El Espíritu del Señor, el Espíritu Santo es nuestro estandarte defensor cuando estamos bajo la opresión del enemigo que viene como río contra nosotros.La buena noticia para nosotros es que nuestro comandante en jefe dirige a nuestro portaestandarte: el Espíritu Santo, para que levante el estandarte y reagruparnos a su alrededor. El estandarte es el nombre de nuestro Señor Jesucristo. Él es nuestro punto de encuentro. Cuando estamos presionados en esta lucha cristiana, el Espíritu Santo levanta el estandarte, que es el nombre del Señor Jesús. Nos reunimos allí donde vemos que su nombre es levantado.

Eso es lo que está sucediendo hoy en todo el mundo. El Espíritu Santo está levantando nuevamente el estandarte del nombre de Jesús y el pueblo de Dios se está reuniendo sin tomar en cuenta las denominaciones u otras cosas que lo han separado.

Finalmente veamos este cuadro de la iglesia victoriosa en Cantar de los Cantares, capítulo 6:4:

Eres hermosa como Tirsa, amada mía, encantadora como Jerusalén, imponente como ejército con estandartes (LBLA)

A continuación en el versículo 10 dice:

«¿Quién es esta que se asoma como el alba,hermosa como la luna llena, refulgente como el sol,imponente como escuadrones abanderados?
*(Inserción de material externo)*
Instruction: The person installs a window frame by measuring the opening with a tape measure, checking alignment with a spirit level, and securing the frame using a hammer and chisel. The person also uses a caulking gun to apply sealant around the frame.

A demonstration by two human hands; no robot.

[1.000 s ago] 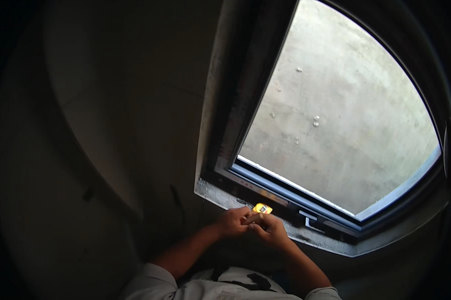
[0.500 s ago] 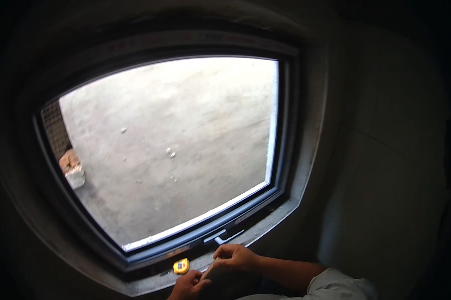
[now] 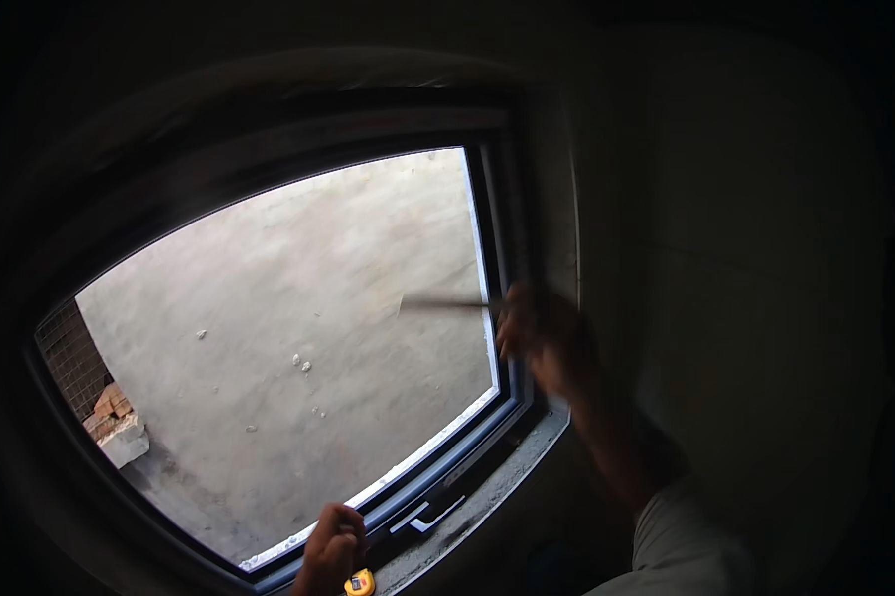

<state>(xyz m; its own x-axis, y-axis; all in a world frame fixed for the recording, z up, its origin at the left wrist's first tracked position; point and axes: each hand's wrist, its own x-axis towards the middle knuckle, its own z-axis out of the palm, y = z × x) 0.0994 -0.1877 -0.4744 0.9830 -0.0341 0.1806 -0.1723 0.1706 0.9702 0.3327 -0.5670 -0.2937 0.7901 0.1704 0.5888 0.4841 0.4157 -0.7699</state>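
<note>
Visibly, the right hand [image 3: 547, 338] grips a strip [image 3: 442, 303] — the left hand [image 3: 334, 541], hold unclear, is near a yellow tape measure [image 3: 361, 583].

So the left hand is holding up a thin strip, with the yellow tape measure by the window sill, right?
No, the head view shows the right hand holding up the thin strip; the yellow tape measure is by the window sill.

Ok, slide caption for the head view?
Right hand holding a thin strip by a window frame, left hand beside a yellow tape measure.
</note>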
Esa es la novia de Cristo, pero también es su ejército. La novia es también el ejército. Es muy interesante que en la Epístola a los Efesios de los últimos dos cuadros que describen a los cristianos, el penúltimo es la novia y el ultimo es el ejército. Por lo tanto, somos ambos, la novia y el ejército y vamos a pasar a la historia como está profetizado allí en el canto de Salomón como un ejército imponente con su estandarte. Recuerden que nuestro estandarte es el nombre de nuestro Señor Jesucristo.

Nuestro tiempo de hoy ha terminado. Estaré nuevamente con usted mañana a la misma hora, para compartir el siguiente nombre del pacto de Jehová: Nuestra Paz.